Material provided:
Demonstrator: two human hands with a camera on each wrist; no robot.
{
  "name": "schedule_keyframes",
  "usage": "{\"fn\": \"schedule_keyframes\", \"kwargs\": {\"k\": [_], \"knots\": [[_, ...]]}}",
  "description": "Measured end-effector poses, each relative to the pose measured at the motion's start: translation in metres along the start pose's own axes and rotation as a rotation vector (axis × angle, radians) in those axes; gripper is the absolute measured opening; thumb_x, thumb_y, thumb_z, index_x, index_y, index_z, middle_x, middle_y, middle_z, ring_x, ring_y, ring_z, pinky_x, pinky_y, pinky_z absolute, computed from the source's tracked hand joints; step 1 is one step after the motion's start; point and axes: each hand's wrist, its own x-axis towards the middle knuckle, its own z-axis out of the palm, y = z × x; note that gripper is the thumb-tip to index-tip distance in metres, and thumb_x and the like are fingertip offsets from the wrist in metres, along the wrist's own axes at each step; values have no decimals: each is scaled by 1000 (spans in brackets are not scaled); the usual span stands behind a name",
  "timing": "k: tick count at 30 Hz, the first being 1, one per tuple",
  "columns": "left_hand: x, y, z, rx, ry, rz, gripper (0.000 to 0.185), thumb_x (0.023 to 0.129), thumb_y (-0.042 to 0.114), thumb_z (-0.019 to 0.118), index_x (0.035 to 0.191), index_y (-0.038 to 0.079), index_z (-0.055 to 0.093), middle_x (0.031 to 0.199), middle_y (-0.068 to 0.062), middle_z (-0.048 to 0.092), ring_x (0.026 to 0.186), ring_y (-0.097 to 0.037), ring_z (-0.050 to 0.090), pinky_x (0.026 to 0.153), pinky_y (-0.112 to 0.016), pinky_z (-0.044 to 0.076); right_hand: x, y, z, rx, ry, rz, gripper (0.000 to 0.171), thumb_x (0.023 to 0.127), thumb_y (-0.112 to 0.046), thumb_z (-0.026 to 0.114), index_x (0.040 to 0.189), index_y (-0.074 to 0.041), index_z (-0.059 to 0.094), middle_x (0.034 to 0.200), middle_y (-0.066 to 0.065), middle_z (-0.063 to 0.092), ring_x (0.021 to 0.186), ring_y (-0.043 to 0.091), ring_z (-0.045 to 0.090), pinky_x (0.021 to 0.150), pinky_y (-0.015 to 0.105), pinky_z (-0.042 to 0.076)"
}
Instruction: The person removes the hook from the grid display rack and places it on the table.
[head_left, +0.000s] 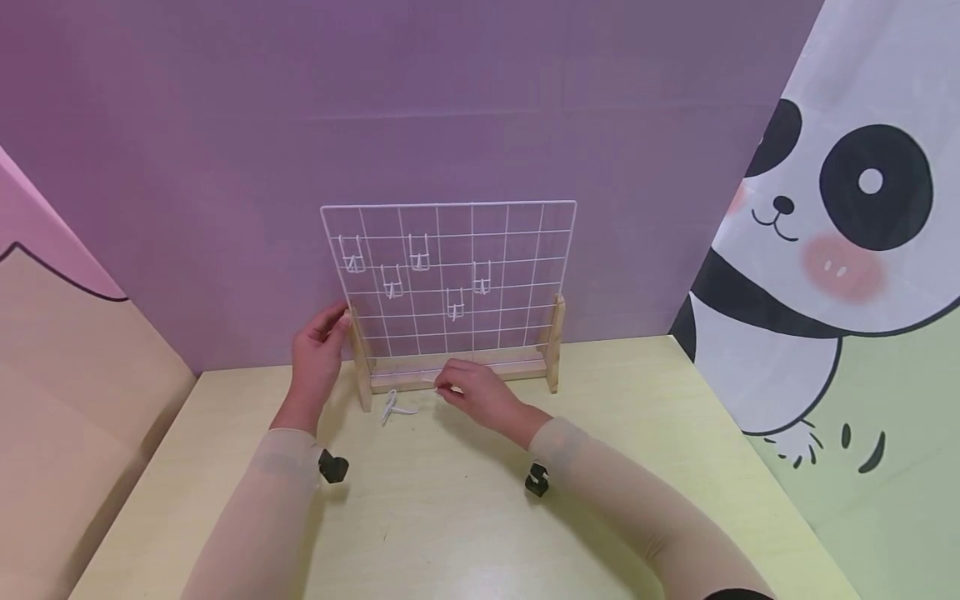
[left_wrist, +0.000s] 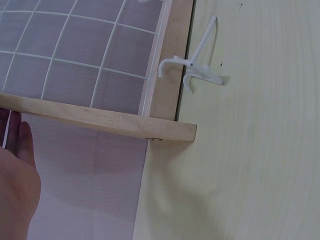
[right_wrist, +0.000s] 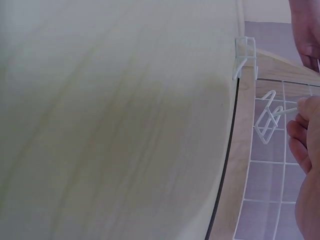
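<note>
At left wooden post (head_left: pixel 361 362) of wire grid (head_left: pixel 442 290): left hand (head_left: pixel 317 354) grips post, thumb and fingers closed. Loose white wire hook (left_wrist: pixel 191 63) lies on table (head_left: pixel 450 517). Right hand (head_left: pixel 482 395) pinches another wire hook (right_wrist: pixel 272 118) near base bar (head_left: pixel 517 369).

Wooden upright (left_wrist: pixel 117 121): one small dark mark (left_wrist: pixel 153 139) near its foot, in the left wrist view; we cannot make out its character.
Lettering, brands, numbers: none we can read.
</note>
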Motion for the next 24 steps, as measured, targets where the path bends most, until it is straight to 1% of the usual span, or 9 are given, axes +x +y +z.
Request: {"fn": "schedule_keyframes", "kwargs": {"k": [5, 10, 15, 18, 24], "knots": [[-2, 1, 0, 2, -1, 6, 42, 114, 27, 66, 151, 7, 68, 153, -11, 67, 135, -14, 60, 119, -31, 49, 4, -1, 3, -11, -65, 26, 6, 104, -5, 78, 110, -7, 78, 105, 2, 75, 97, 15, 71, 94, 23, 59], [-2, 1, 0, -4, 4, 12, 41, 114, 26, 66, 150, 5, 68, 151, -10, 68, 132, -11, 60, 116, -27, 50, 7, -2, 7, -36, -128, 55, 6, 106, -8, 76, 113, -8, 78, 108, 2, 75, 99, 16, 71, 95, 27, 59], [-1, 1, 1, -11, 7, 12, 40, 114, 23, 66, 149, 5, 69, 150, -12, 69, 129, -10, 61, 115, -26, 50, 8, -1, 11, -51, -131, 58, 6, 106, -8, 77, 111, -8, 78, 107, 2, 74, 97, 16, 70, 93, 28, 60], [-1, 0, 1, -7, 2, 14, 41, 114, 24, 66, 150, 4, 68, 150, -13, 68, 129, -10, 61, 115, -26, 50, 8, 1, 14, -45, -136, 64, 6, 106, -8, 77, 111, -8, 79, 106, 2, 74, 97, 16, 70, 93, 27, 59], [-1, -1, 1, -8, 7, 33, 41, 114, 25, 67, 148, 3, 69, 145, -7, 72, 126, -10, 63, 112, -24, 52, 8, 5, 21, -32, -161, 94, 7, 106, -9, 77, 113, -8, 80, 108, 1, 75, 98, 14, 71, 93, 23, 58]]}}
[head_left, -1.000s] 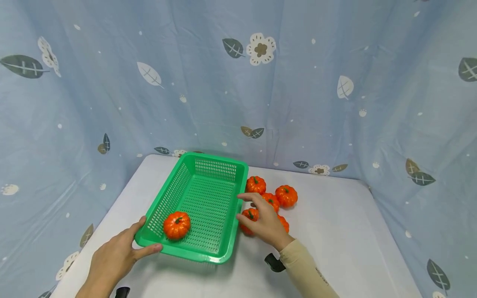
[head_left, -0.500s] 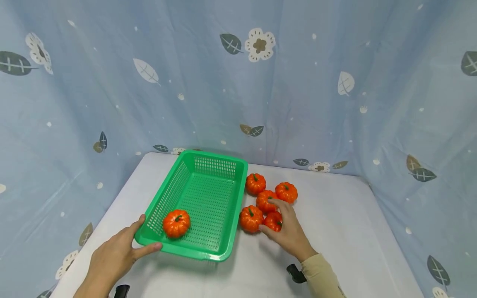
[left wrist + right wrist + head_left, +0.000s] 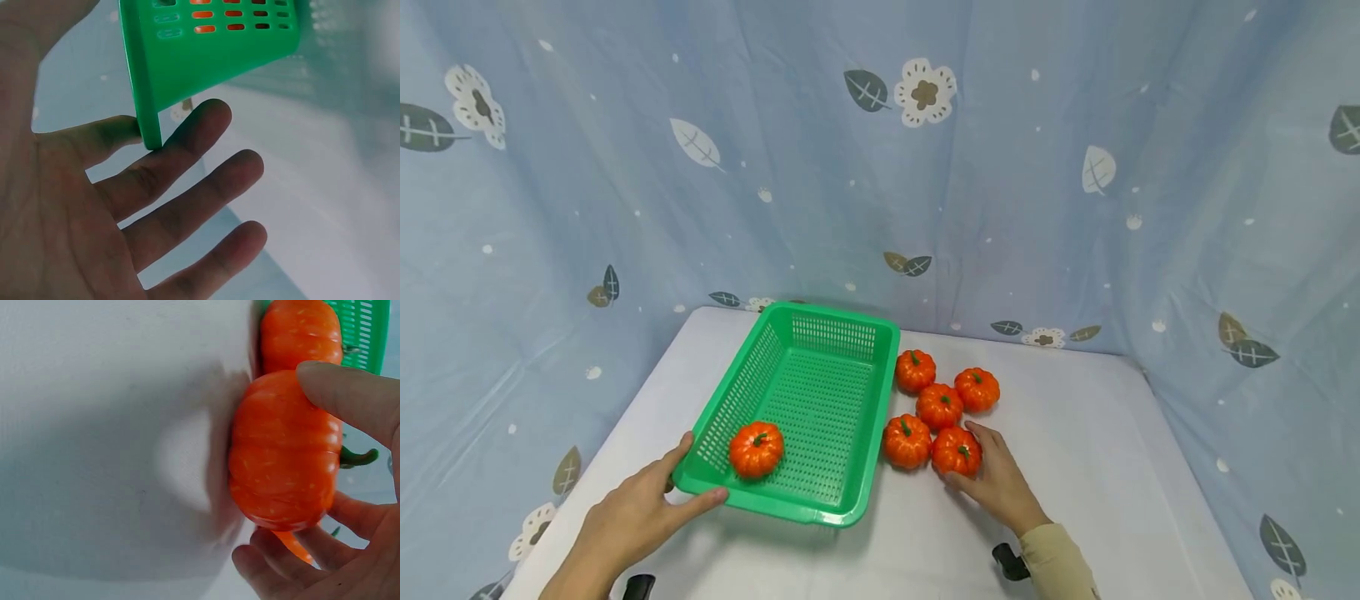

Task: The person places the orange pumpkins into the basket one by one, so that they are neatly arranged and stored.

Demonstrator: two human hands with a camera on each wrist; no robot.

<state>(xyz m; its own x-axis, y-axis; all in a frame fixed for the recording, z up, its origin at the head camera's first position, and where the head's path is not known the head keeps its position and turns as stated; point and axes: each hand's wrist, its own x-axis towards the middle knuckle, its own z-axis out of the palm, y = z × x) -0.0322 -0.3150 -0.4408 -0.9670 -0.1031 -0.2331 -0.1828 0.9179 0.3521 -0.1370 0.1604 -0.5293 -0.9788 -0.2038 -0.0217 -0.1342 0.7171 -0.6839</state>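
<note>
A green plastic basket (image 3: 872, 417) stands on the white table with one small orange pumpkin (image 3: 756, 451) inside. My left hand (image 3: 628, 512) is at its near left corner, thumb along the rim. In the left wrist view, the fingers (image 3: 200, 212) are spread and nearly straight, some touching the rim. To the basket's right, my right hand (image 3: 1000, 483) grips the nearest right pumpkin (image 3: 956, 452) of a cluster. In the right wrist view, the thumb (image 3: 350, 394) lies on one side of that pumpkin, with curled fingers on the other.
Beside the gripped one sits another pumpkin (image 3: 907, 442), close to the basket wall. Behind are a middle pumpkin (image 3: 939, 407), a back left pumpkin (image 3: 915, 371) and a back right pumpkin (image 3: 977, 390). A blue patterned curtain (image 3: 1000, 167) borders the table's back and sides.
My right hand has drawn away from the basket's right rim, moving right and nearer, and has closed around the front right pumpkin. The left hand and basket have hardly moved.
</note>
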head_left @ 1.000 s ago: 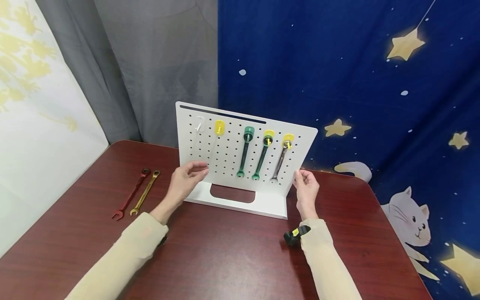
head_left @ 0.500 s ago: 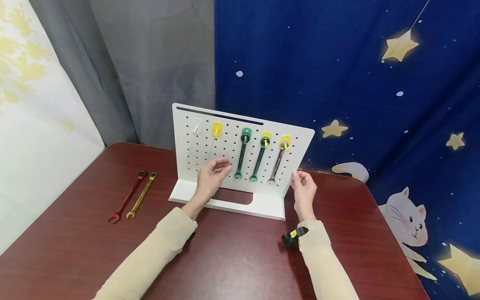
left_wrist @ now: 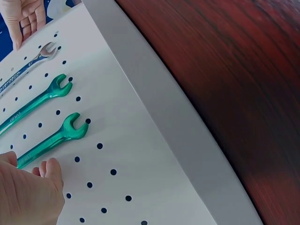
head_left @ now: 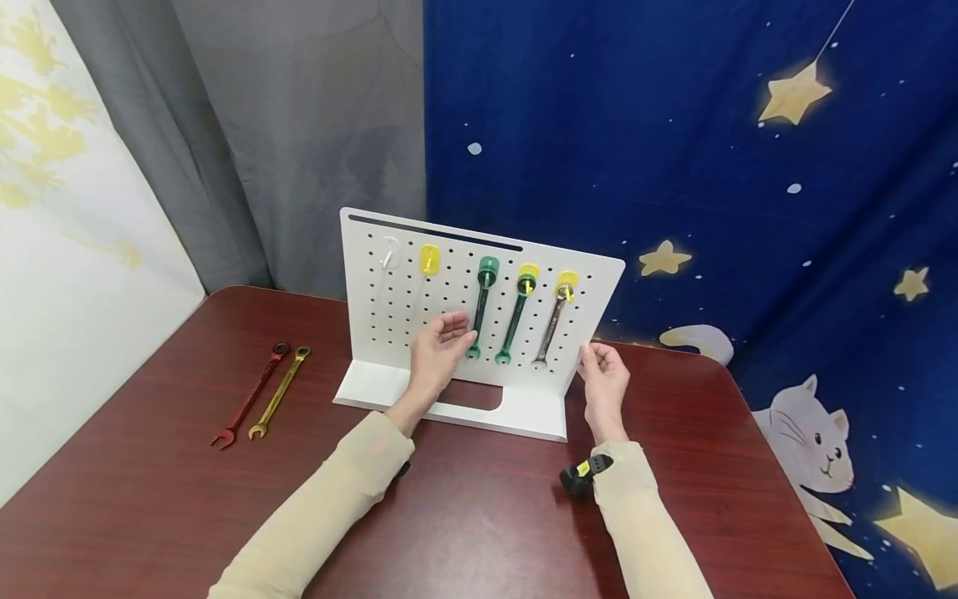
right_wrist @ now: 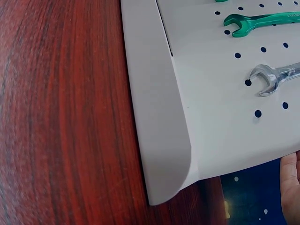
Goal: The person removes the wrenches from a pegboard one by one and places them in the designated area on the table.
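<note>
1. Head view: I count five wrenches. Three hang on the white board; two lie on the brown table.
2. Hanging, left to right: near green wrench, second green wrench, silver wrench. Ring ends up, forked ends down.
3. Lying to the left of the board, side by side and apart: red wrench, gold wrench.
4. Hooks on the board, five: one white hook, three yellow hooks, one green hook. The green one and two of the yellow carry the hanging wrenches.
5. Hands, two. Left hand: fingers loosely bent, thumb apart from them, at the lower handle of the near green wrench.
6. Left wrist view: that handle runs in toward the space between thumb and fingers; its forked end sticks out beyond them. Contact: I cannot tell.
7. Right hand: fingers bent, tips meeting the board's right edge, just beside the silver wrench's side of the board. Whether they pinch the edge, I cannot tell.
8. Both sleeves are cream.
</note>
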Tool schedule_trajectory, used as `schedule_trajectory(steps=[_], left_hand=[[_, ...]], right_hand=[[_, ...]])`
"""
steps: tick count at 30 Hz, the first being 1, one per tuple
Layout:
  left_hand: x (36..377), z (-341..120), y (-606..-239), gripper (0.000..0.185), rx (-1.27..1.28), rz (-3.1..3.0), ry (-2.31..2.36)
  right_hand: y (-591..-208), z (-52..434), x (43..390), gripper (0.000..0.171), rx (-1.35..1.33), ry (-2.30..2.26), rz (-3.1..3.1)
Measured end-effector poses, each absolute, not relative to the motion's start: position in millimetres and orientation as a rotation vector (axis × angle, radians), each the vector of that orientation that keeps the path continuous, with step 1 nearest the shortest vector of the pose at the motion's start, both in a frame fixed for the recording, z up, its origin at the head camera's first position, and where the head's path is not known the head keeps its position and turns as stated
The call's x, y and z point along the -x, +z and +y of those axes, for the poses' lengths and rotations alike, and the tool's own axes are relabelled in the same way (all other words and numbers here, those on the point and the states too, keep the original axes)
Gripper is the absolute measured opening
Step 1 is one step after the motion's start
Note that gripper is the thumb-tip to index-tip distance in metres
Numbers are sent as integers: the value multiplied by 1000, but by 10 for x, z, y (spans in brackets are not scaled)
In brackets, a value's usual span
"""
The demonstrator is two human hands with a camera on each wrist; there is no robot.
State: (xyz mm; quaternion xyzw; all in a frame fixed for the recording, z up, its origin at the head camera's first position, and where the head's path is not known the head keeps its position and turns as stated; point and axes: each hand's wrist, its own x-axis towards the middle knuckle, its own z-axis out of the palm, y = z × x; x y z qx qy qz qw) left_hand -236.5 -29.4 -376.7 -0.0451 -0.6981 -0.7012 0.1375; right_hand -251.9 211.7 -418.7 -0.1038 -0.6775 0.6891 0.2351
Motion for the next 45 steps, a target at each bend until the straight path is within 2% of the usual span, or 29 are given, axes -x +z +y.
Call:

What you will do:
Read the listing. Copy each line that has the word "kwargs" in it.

Response:
  "usage": "{\"fn\": \"schedule_keyframes\", \"kwargs\": {\"k\": [_], \"knots\": [[_, ...]]}}",
Request: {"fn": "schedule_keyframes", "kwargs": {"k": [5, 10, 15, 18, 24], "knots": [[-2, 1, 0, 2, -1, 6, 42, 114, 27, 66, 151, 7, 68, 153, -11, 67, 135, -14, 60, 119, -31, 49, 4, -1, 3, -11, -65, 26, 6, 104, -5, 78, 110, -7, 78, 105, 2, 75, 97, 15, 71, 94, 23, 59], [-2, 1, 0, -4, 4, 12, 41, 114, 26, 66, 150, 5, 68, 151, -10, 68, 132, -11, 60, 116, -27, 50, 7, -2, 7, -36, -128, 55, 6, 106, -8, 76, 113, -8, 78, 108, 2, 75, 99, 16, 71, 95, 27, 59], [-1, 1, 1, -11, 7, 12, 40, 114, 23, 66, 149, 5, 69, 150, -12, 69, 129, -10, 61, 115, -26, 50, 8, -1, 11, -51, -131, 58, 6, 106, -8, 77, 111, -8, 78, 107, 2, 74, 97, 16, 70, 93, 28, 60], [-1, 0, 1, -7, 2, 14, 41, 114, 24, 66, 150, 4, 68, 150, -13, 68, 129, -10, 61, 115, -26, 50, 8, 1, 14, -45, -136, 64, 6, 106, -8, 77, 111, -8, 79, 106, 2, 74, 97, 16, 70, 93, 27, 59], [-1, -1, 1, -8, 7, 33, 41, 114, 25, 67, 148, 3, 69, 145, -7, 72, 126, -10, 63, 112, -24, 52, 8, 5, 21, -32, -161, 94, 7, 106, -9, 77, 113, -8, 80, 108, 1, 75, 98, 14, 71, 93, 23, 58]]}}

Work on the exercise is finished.